Follow-the-Sun Handoffs
Schedule escalation policies by timezone. When your US East Coast team clocks out, incidents automatically route to your Singapore office on-call (e.g., Wei Lin) without manual handoff. Policies support recurring weekday schedules, holiday calendars, and one-time overrides for known change windows.
Escalation policies are configured per-check or per-group. A certificate expiration warning on a staging environment might only email the DevOps team, while a 5xx error rate spike on your production API gateway triggers a full three-tier escalation with SMS and PagerDuty from the first tier.

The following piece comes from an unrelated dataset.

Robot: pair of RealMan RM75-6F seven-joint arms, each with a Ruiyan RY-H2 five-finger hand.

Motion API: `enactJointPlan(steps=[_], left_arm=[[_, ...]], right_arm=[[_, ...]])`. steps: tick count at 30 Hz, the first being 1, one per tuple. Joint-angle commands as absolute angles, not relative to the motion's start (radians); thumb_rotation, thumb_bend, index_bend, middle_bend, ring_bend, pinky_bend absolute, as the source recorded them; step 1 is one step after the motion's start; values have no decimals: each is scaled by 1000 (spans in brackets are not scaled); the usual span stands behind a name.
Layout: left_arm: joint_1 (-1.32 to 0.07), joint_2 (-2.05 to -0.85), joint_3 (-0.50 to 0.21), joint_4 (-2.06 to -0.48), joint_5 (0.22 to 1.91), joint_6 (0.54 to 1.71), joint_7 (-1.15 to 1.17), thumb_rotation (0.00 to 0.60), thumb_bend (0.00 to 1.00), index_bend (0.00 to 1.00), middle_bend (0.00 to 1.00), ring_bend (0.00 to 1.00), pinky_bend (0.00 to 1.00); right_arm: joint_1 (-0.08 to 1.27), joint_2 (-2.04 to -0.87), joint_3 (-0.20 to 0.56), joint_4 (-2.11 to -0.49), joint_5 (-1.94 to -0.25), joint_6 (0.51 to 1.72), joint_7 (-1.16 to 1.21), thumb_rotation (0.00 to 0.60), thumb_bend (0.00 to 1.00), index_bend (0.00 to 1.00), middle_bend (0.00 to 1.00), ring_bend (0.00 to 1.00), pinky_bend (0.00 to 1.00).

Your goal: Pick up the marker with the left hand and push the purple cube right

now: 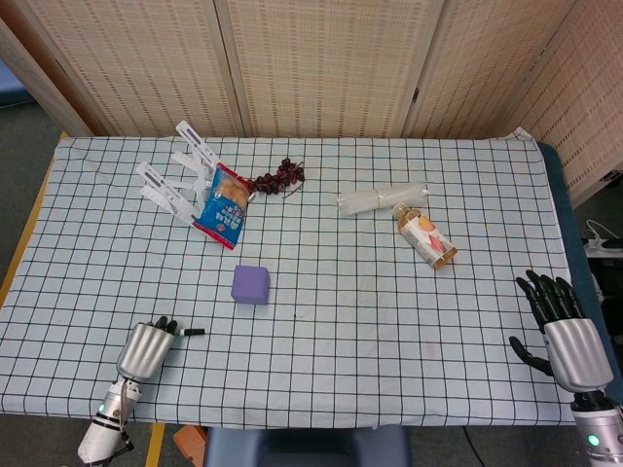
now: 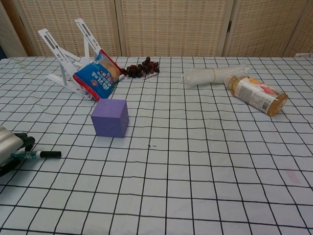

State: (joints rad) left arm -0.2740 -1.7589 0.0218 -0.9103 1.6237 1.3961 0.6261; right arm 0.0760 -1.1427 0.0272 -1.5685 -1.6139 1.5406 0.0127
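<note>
slim green-and-white marker with black cap lies flat on the grid-cloth bench at the near left edge, its back end pinched in the curled fingers of the left hand. purple foam cube sits apart, beyond and right of the cap. right hand rests at the far right edge, fingers spread, holding nothing.

Head high, looking down; chest low, nearer
</note>
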Motion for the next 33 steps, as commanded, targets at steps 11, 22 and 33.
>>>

Silence Alerts During Planned Downtime
Rolling out a database migration on db-primary.prod.internal? Deploying a new Kubernetes cluster in us-east-1? Schedule a maintenance window to suppress alerts for specific checks, groups, or your entire account — without disabling the underlying monitoring.
Scheduled Windows
Create one-time or recurring maintenance windows with start/end times in any timezone. Recurring windows support weekly patterns (e.g., "every Tuesday 02:00–04:00 UTC" for your nightly backup jobs). Windows can target individual checks, check groups, or all checks in a specific region.
Grace Periods
Configure a 5-minute grace period at the start of each maintenance window. If a check recovers within that window, no incident is created at all. If it stays down beyond the grace period and the maintenance window hasn't started yet, alerts fire normally — protecting you from accidentally silencing real outages.
Audit Trail
Every maintenance window is logged with who created it, when it was active, which checks were silenced, and whether any incidents would have fired during that period. Export audit logs as CSV or query them via the API for compliance reporting and SOC 2 documentation.
API-Driven Windows
Create, modify, and delete maintenance windows programmatically via REST API. Hook into your CI/CD pipeline so that every deployment to production automatically opens a 30-minute maintenance window for the affected service, then closes it when the pipeline completes — no manual dashboard clicks required.
Maintenance windows override all escalation policies. During an active window, checks continue running and recording metrics, but no Slack messages, PagerDuty events, SMS messages, emails, or webhook payloads are dispatched. The moment the window expires, full alerting resumes immediately — no restart or reconfiguration needed.